WojciechMat · 2023-07-30T22:21:36Z

I have decided to create my first pull request after finishing the first stage of the project for you to have more time to review it and for me to get the feedback as soon as possible.

Speed

1. Example of a chart created with speed.py (Notes per minute):

2. Number of notes pressed simultaneously:
The number on the beginning of a title says what time threshold was used in seconds.

The charts show the number of notes pressed simultaneously within different time thresholds.

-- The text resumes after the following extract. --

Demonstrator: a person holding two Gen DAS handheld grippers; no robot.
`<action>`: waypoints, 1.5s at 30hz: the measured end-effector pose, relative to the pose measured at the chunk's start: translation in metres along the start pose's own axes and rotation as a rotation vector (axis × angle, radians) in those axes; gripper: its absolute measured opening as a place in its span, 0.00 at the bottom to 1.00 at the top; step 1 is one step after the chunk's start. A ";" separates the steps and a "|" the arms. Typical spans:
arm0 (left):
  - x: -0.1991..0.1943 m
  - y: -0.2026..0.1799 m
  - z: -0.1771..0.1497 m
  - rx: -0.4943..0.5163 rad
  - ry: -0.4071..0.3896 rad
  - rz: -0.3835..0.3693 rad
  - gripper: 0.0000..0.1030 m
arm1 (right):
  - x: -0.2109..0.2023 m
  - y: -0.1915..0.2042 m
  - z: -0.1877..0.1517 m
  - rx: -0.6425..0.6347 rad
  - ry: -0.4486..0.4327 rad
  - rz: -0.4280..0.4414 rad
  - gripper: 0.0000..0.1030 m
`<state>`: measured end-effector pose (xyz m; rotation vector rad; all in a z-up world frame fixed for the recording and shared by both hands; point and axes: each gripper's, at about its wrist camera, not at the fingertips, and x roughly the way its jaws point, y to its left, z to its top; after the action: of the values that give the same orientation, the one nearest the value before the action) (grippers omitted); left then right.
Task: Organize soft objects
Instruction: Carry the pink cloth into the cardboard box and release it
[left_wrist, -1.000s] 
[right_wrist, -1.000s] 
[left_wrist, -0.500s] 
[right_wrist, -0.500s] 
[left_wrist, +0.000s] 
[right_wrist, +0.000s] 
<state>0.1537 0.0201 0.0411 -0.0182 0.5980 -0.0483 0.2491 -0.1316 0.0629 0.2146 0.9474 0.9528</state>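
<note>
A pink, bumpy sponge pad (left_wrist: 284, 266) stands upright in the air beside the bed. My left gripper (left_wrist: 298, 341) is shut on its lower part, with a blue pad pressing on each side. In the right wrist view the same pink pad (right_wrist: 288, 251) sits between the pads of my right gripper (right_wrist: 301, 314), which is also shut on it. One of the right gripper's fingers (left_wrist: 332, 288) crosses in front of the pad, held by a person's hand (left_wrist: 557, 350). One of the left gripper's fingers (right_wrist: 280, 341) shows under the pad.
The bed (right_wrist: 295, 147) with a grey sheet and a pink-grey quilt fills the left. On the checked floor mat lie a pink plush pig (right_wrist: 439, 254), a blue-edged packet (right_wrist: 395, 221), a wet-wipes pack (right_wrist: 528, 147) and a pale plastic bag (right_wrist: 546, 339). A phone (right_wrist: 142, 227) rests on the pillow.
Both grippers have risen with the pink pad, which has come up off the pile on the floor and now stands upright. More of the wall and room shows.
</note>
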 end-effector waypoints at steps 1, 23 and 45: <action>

It's interesting to note that the number of simultaneous notes does not always increase with a larger time threshold, which suggests the need for a different grouping method to achieve more accuracy.

Using functions I developed while creating this program, I processed the 'roszcz/maestro-v1' database and found that the piece with the 15 seconds of the fastest music is 'Etude Op. 25 No. 10 in B Minor' by Frédéric Chopin, containing 483 notes in the fastest 15-second timeframe. The algorithm took approximately 32 seconds to search through the database and create a CSV file containing the info on the fastest 15-second timeframe for each file.

Chords

Chords are recognized from groups of notes playing together.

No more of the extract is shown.